The kenotic idea, which is the source of all Christian asceticism, comprises meekness, self-abasement, voluntary poverty, humility, obedience, “non-resistance,” acceptance of suffering and death. These components of the kenotic mode of being supply the ascetic with a means for purifying his heart and thus for bringing himself closer to the Godhead. The central importance of kenosis in the Russian religious consciousness is unanimously accepted by both theologians and philosophers of Russian spirituality. As John Gregerson puts it,

 

For many centuries before the Divine Kenosis as such appeared in Russian religious thought and theological writings, there was an almost unconscious application of its far-reaching implication in regard to the spiritual life. Man’s salvation was seen as being intimately connected with the degree to which he imitated or one might say shared in and partook of the Divine Self-giving, sacrifice, lowliness, and humiliation.
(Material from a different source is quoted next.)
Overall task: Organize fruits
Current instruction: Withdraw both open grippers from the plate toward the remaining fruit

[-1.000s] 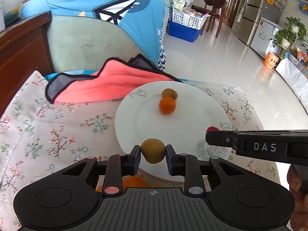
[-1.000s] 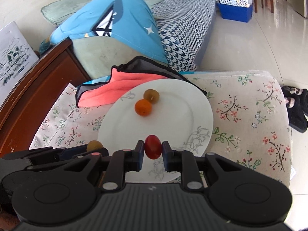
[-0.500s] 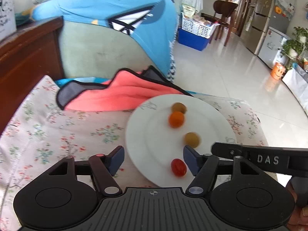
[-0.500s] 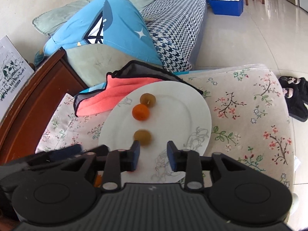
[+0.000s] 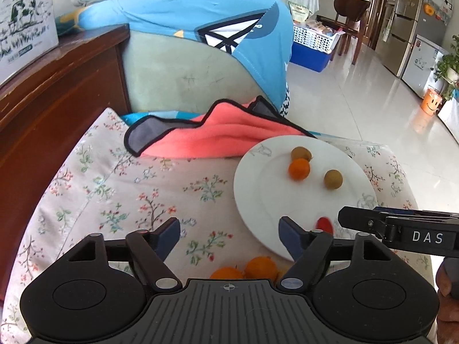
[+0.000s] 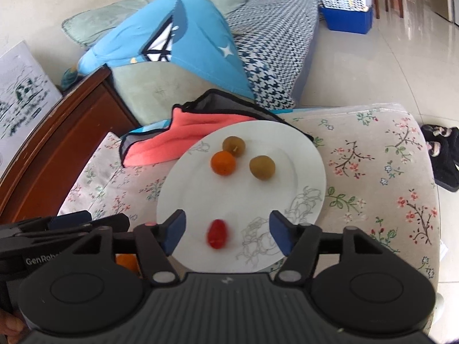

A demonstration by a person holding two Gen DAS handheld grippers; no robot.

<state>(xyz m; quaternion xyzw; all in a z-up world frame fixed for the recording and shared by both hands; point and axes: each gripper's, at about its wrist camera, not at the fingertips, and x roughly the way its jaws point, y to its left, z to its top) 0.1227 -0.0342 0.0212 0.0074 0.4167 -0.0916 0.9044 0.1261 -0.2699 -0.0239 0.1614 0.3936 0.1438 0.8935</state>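
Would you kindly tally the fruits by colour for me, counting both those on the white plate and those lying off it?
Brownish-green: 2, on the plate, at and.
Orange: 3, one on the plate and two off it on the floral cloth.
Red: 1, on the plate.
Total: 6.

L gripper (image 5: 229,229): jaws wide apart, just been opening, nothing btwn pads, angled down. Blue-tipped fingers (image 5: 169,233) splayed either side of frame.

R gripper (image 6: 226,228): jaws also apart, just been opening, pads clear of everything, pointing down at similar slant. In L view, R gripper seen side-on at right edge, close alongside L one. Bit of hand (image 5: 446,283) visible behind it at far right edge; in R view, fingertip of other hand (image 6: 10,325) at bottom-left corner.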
Such an attitude enters into nearly every facet of Russian spirituality; it may be seen in Russian asceticism and general world outlook; it may be seen in the lives of countless saints and ordinary laymen; and among the truly religious it led to a profound recognition of the presence of the indwelling Christ in the “lowliest and least,” in beggars, in prisoners, and in the downtrodden—although, of course, in a very different sense than in the fully sanctified kenosis of the holy man. (31-32)

 

Thus, the kenotic mode is not only the core and the goal of asceticism but can also be a mark of those who did not formally embark on the ascetic quest. It is suffering that brings about kenosis by degree. Indeed, asceticism was never treated as an end in itself, or as being important per se. Ascetic practices are merely a method employed by the most radical and determined believers for fulfilling their spiritual quest. In other words, the phenomenology of asceticism can be described as a form employed in achieving a certain spiritual content, that of a state of grace or holiness.
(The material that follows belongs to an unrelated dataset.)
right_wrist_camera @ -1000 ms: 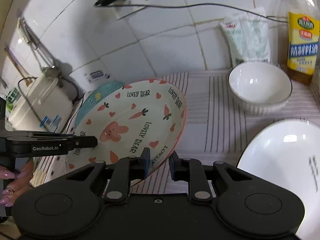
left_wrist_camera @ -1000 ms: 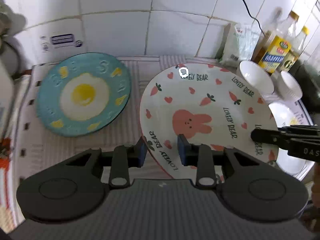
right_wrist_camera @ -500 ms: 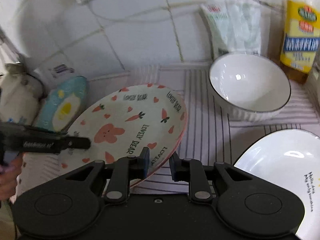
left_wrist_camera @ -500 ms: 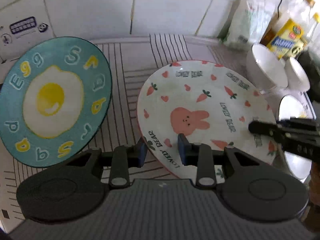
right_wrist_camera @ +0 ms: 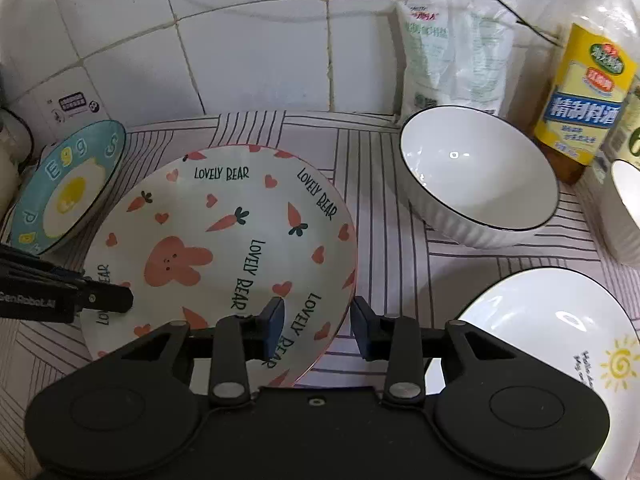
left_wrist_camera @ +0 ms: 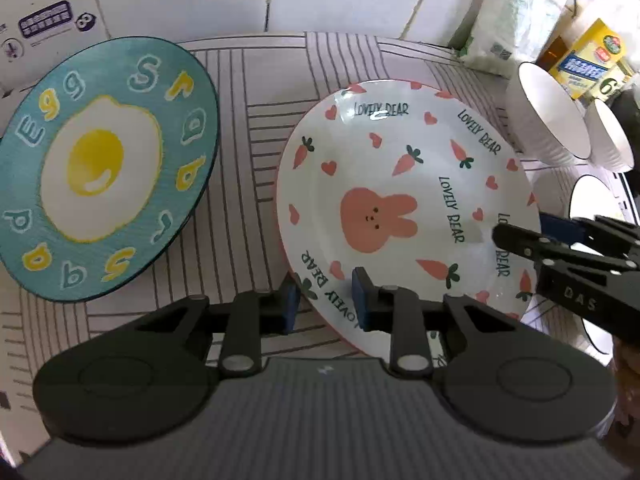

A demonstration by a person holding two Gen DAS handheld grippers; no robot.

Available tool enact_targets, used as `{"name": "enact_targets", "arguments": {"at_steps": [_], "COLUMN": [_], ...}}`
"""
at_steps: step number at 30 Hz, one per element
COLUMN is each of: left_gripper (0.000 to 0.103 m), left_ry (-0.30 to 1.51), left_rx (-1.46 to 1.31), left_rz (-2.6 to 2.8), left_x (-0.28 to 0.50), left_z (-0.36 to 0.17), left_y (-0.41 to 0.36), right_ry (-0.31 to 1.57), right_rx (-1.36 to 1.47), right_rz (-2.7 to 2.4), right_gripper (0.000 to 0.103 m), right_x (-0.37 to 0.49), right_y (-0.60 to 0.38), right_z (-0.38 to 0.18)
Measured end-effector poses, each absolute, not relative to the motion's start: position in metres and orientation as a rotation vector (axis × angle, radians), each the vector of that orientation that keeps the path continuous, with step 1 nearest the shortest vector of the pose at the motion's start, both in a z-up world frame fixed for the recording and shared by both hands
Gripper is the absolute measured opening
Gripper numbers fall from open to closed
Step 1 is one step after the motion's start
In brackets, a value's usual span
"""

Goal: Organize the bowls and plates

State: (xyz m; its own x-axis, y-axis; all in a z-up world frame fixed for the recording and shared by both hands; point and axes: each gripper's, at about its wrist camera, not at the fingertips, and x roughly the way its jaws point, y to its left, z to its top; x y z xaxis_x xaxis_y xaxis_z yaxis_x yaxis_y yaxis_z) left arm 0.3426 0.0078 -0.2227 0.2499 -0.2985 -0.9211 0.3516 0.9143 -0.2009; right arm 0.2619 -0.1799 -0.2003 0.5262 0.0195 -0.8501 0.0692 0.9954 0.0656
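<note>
Now the rabbit plate is lying on the striped mat; the left gripper is pinching its near rim, the right gripper opening, straddling the opposite rim, egg plate nearby.

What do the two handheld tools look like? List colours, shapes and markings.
Both are matte black plastic with two round discs, silver pivot pins and blue pads on the fingers. The left tool reads GenRobot.AI; the right tool shows the letters DAS.

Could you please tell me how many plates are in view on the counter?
3: the teal egg plate at the left, the bunny plate in the middle, and the sun plate at the right. More may sit out of frame.
</note>
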Motion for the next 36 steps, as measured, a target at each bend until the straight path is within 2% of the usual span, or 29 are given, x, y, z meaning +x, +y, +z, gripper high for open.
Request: {"name": "enact_targets", "arguments": {"at_steps": [8,11,13,15,26,32,36], "left_gripper": [0.027,0.037,0.051,0.051,0.052,0.052,0.052], "left_ry": [1.272,1.275,1.28,1.303,1.253,1.197,1.118], "left_rx": [0.1,0.128,0.149,0.195,0.362,0.3,0.307], "left_rz": [-0.415,-0.424,-0.444,-0.425,-0.536,-0.639,-0.671], "left_x": [0.328,0.317,0.311,0.309,0.276,0.255,0.237], "left_z": [-0.187,-0.168,-0.159,-0.156,-0.12,-0.119,-0.12], "left_y": [0.007,0.006,0.002,-0.009,-0.081,-0.106,-0.124], "right_ry": [0.91,0.865,0.842,0.806,0.673,0.642,0.641], "right_rx": [0.186,0.209,0.211,0.203,0.268,0.163,0.174], "right_rz": [-0.059,-0.073,-0.09,-0.153,-0.273,-0.238,-0.237], "right_gripper": [0.048,0.05,0.053,0.061,0.063,0.063,0.066], "right_x": [0.216,0.188,0.171,0.153,0.064,0.03,0.019], "right_y": [-0.185,-0.191,-0.196,-0.205,-0.27,-0.28,-0.293], "right_z": [-0.152,-0.132,-0.119,-0.106,-0.073,-0.06,-0.071]}}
One Day in the Life of Ivan Denisovich is set in a Soviet concentration camp which is divided into two incompatible worlds: that of the zeks (inmates), represented by the protagonist Shukhov, and that of those in power. The opposition between these two worlds is presented by means of religious images and notions, which relate to the antitheses of spirit and matter. As we follow Shukhov’s itinerary through one of his better days in the camp, we are shown how the demarcation line between these two worlds is drawn. The lot of the inmates is depicted first of all in terms of physical privations. Every morning they leave the camp “in the dark, in the freezing cold, with a hungry belly, and the whole day ahead” (R. 23; E. 28).
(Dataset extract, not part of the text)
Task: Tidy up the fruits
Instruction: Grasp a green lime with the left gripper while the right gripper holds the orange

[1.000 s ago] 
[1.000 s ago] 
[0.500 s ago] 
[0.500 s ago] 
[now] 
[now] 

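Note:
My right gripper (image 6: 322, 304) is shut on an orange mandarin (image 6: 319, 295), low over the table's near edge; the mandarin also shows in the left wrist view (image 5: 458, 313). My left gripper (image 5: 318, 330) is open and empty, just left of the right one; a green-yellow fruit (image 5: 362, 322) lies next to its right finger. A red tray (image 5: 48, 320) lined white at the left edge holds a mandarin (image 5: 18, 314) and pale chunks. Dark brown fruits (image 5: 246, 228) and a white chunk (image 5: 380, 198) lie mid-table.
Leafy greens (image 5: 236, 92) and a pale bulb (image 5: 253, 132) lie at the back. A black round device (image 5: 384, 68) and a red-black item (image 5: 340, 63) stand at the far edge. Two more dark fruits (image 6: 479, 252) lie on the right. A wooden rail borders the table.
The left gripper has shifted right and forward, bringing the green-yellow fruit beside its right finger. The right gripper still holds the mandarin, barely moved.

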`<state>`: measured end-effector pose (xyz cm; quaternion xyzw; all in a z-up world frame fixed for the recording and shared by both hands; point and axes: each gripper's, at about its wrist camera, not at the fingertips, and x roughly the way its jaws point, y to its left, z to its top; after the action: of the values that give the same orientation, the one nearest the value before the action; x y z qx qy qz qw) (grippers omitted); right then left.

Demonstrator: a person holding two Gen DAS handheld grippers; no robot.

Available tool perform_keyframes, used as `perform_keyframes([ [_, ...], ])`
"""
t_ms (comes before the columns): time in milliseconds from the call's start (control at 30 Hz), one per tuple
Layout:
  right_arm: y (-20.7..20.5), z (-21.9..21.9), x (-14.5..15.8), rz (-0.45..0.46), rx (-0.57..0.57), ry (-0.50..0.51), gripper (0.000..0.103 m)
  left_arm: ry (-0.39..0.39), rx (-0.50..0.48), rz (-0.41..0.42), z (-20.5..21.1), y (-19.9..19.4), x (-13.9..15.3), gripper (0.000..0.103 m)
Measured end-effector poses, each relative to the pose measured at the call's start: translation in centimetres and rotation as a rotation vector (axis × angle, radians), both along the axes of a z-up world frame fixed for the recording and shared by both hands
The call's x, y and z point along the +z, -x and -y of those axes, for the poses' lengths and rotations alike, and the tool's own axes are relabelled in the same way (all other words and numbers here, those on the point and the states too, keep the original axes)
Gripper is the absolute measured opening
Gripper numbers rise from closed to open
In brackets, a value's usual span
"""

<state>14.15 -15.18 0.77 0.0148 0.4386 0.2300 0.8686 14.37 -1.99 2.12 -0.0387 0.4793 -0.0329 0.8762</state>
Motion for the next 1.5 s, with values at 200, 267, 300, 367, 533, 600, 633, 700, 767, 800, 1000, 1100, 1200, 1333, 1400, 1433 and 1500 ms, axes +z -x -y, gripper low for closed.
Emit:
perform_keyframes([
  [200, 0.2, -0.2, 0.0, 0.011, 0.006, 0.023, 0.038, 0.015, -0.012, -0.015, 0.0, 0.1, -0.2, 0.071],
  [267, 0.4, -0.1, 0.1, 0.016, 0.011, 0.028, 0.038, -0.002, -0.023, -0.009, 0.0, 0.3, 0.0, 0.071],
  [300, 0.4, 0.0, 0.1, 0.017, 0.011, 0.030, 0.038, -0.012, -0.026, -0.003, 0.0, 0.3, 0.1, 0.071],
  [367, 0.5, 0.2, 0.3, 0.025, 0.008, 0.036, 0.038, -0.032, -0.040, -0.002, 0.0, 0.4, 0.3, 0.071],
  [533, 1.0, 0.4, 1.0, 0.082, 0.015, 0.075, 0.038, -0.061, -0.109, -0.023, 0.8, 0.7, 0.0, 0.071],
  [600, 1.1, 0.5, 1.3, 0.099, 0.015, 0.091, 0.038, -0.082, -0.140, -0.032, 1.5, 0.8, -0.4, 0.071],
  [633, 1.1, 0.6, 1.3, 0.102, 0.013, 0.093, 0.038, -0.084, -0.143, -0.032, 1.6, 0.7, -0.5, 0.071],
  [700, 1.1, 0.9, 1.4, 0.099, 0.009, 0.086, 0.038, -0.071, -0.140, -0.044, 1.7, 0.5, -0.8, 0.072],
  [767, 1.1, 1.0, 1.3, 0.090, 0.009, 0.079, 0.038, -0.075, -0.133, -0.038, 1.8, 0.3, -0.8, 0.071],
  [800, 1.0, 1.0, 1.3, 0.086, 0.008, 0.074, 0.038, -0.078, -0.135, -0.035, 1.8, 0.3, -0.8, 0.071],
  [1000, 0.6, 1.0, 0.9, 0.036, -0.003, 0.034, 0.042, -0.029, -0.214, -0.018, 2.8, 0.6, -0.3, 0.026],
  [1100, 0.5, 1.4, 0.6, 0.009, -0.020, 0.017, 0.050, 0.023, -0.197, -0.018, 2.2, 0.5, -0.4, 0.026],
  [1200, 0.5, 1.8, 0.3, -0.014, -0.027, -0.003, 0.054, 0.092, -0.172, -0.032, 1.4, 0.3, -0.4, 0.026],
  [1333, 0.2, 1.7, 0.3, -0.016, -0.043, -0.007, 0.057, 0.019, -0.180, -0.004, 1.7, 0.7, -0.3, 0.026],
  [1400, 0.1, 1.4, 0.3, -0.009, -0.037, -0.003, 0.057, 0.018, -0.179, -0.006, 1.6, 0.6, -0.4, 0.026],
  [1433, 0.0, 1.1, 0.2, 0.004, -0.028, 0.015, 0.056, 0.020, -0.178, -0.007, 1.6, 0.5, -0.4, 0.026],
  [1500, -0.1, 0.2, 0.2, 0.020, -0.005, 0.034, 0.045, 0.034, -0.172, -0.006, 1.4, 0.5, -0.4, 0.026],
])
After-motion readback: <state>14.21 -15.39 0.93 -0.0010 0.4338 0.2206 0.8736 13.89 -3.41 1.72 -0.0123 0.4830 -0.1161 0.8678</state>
Just like ascetics whose links with the world have been permanently severed, the inmates are virtually isolated from the outside world. They are outcasts. When Shukhov visits the camp hospital he is impressed—and oppressed—by the clean white furniture, the bright lights, and the sparkling uniform of Vdovushkin, a zek appointed to work at the hospital. The hospital is a little island of comfort and warmth in the midst of the icy hell of the camp. Shukhov demonstrates his disquiet and sense of being and intruder by his awkward body language: “Shukhov sat on the very edge of a bench by the wall, just far enough not to tip over with it. He had chosen this uncomfortable place unconsciously, intending to show that he wasn’t at home in sick bay and would make no great demands on it” (R. 18, E. 21).

The antinomical opposition between the Gulag’s two worlds is delineated in Christian terms. The world of Soviet officialdom is in control of the material side of human existence and is the diabolic world of materia. This world is that of hell, which is Solzhenitsyn’s central, albeit hidden, metaphor for the Soviet regime (cf. the title of The First Circle). It is a world founded on lies, the domain of the devil. This world embraces all mortal sins. Murder, anger, theft, pride, greed, and wrongdoing are the sins of those in authority as they kill, torture, humiliate, rob and cheat the zeks. They represent the Soviet State, a true Empire of Evil. For the inmates, it goes without saying, the camp is an anti-world, the real world turned inside-out to become hell. Hence the ironic remark about the wrong thermometer: “It doesn’t work properly… Think they’d hang it where we can see it if it did?” (R. 11; E. 11).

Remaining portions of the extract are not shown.